SOURCE MATERIAL:
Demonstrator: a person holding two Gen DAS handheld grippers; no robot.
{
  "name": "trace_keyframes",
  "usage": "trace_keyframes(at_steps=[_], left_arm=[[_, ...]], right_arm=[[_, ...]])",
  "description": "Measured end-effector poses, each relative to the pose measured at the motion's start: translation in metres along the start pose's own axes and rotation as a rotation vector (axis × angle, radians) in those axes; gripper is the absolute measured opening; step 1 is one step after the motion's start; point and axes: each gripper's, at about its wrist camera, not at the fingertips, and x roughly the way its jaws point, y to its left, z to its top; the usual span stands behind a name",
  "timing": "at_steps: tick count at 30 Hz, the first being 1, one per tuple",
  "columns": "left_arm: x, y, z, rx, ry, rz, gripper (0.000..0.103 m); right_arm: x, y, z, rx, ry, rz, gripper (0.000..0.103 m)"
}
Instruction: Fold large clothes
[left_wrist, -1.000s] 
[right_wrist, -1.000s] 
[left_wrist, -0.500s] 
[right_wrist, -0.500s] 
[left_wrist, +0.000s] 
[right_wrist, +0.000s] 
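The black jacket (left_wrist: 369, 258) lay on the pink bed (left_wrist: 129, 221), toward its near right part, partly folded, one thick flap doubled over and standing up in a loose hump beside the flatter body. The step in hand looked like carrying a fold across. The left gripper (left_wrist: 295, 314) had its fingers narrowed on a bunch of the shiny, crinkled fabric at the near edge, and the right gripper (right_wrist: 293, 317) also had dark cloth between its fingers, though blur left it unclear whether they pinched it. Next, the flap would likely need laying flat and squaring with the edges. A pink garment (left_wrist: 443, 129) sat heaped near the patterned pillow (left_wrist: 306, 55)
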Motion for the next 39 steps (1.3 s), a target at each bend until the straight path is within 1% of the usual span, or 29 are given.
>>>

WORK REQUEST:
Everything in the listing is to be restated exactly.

WRITTEN RESPONSE:
Demonstrator: a person holding two Gen DAS handheld grippers; no robot.
{
  "name": "trace_keyframes",
  "usage": "trace_keyframes(at_steps=[_], left_arm=[[_, ...]], right_arm=[[_, ...]])",
  "description": "Measured end-effector poses, each relative to the pose measured at the motion's start: translation in metres along the start pose's own axes and rotation as a rotation vector (axis × angle, radians) in those axes; gripper is the absolute measured opening; step 1 is one step after the motion's start; point and axes: each gripper's, at about its wrist camera, not at the fingertips, and x roughly the way its jaws point, y to its left, z to its top; the usual span stands behind a name",
  "timing": "at_steps: tick count at 30 Hz, the first being 1, one per tuple",
  "columns": "left_arm: x, y, z, rx, ry, rz, gripper (0.000..0.103 m); right_arm: x, y, z, rx, ry, rz, gripper (0.000..0.103 m)"
}
Instruction: Fold large clothes
[left_wrist, -1.000s] 
[right_wrist, -1.000s] 
[left_wrist, -0.500s] 
[right_wrist, -0.500s] 
[left_wrist, +0.000s] 
[right_wrist, +0.000s] 
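The black jacket (left_wrist: 369, 258) lay on the pink bed (left_wrist: 129, 221), toward its near right part, partly folded, one thick flap doubled over and standing up in a loose hump beside the flatter body. The step in hand looked like carrying a fold across. The left gripper (left_wrist: 295, 314) had its fingers narrowed on a bunch of the shiny, crinkled fabric at the near edge, and the right gripper (right_wrist: 293, 317) also had dark cloth between its fingers, though blur left it unclear whether they pinched it. Next, the flap would likely need laying flat and squaring with the edges. A pink garment (left_wrist: 443, 129) sat heaped near the patterned pillow (left_wrist: 306, 55)
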Motion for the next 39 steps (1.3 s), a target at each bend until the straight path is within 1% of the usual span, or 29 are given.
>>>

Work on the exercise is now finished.